The dynamic is changing. Take Real Madrid: Zidane's three immediate predecessors -- Rafa Benitez, Carlo Ancelotti and Mourinho -- had won five Champions Leagues for four different clubs before going to Madrid. Now Benitez is at Newcastle, about to enter their 50th season without a major trophy, and Ancelotti has gone to Napoli, who have only two Coppas Italia since 1990, even if they have just completed a 91-point campaign in Serie A.

But, Benitez apart, the most decorated managers have not tended to stop at the San Paolo. They have not needed to. The notion of elite managers who moved between superclub and superclub, forever replacing another, safe in the knowledge only a handful of others ticked the boxes the best required, has been dented. They have had to look elsewhere. Champions League-winning coaches are at clubs who are strangers to silverware.

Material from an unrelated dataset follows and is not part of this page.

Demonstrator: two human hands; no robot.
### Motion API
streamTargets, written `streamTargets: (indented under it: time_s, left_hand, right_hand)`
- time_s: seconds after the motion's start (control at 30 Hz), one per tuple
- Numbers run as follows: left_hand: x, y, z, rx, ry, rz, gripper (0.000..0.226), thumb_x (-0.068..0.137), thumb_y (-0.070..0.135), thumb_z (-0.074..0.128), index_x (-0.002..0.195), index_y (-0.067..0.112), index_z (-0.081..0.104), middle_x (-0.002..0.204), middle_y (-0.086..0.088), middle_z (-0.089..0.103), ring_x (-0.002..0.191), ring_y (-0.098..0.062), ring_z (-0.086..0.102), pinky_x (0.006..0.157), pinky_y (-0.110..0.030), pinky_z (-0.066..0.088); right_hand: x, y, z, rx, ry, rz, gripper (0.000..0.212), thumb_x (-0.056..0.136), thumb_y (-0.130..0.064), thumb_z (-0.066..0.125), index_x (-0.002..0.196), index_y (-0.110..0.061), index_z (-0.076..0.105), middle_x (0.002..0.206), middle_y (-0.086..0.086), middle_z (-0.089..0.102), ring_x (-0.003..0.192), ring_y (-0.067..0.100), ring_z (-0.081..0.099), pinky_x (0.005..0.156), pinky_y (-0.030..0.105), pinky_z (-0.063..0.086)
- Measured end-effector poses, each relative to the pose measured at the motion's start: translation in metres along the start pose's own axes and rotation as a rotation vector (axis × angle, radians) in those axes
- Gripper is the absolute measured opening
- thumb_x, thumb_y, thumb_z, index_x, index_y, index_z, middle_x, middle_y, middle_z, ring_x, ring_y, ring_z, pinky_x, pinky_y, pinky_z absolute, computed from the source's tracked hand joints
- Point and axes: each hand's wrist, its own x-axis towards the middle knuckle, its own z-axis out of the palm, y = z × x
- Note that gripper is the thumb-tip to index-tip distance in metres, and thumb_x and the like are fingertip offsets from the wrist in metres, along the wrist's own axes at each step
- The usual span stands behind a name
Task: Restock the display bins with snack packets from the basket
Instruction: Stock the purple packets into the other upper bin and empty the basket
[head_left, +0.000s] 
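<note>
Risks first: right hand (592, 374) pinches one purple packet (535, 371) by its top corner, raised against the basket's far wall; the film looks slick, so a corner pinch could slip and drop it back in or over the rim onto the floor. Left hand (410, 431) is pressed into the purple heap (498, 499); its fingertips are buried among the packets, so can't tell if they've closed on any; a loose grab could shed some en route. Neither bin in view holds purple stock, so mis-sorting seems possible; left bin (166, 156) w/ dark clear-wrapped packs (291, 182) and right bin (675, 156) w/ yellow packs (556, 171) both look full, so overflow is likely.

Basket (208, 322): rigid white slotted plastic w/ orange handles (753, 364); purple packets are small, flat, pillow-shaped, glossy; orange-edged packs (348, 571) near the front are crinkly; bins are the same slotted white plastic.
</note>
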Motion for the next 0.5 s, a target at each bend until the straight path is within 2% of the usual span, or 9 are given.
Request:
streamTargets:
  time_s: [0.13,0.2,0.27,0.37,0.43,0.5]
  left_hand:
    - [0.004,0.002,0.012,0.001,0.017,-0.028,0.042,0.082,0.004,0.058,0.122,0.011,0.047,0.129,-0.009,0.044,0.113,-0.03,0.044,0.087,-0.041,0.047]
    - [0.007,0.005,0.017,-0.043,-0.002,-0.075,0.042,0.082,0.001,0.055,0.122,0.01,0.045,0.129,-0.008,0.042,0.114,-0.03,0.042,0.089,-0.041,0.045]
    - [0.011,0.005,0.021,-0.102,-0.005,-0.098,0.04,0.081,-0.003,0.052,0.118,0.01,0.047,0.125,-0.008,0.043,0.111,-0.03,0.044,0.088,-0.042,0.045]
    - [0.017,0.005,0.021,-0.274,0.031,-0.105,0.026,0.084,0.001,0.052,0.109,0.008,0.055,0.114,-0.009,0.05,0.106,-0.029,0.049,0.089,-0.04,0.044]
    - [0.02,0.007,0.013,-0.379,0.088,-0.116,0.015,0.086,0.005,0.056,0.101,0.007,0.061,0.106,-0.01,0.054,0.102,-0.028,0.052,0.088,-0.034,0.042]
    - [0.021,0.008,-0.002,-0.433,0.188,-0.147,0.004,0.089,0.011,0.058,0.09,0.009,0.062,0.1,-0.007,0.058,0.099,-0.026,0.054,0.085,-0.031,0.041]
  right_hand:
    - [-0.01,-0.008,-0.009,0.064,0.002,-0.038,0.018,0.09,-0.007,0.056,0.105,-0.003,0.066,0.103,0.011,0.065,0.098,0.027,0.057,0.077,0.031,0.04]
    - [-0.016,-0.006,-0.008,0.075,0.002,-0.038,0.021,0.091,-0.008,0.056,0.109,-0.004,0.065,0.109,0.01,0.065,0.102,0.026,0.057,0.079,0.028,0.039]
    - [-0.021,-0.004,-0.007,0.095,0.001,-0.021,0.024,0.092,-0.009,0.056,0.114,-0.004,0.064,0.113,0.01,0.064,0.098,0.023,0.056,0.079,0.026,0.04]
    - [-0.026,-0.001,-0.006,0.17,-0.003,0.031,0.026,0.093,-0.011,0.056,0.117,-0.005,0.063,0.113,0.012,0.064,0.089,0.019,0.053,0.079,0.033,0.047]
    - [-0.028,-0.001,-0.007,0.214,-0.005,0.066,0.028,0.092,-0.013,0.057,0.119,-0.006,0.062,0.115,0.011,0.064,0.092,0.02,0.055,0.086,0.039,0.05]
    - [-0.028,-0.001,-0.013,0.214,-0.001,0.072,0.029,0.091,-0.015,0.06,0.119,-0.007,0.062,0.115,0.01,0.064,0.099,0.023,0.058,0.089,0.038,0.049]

Perhaps Real's rationale is that the club has enough of a trophy-winning pedigree, that the size of the budget and the calibre of player can compensate for a lack of experience in the dugout. The Zidane experiment would suggest it is true: it implies that the importance of the manager -- or of his past, anyway -- has been overrated, and that the skill set required need not include claiming honours elsewhere.

Their greatest rivals would suggest so. Barcelona were long the exception to the rule among the biggest clubs. They have appointed on ethos, not medal collection; they have not plumped for a Champions League winner since Louis van Gaal. They make managerial stars, rather than hire them, as they showed when overlooking Mourinho for the untried Guardiola in 2008.

Having a style of play mattered more, and it has become increasingly important elsewhere. In some cases, it is because clubs are virtually guaranteed Champions League revenue and so supporters want to be entertained. In others, it reflects the downgrading of trophies: Pochettino and Klopp have achieved the more financially important feat of turning their clubs into regular Champions League qualifiers. Silverware would be a bonus, rather than a necessity.

But it is worth rewinding a year, to the aftermath of Manchester United's Europa League triumph, when Mourinho declared: "There are lots of poets in football, but poets, they don't win many titles." Zidane, a poet of a player, may disagree. So, too, might Guardiola, who has allied style with the substance of silverware in his coaching career.

Yet whether or not the other poets win trophies, they are eminently employable. The gaps on their CV seem no impediment. Unless the philosophers fail and there is a change of policy, the pragmatists are left facing an uncertain future. If the serial trophy-gatherers will never be an endangered or persecuted species, then some of their privileges have been revoked as they are no longer guaranteed employment at the summit of the game. Because while Mourinho counts league titles, there is increasing evidence that others don't.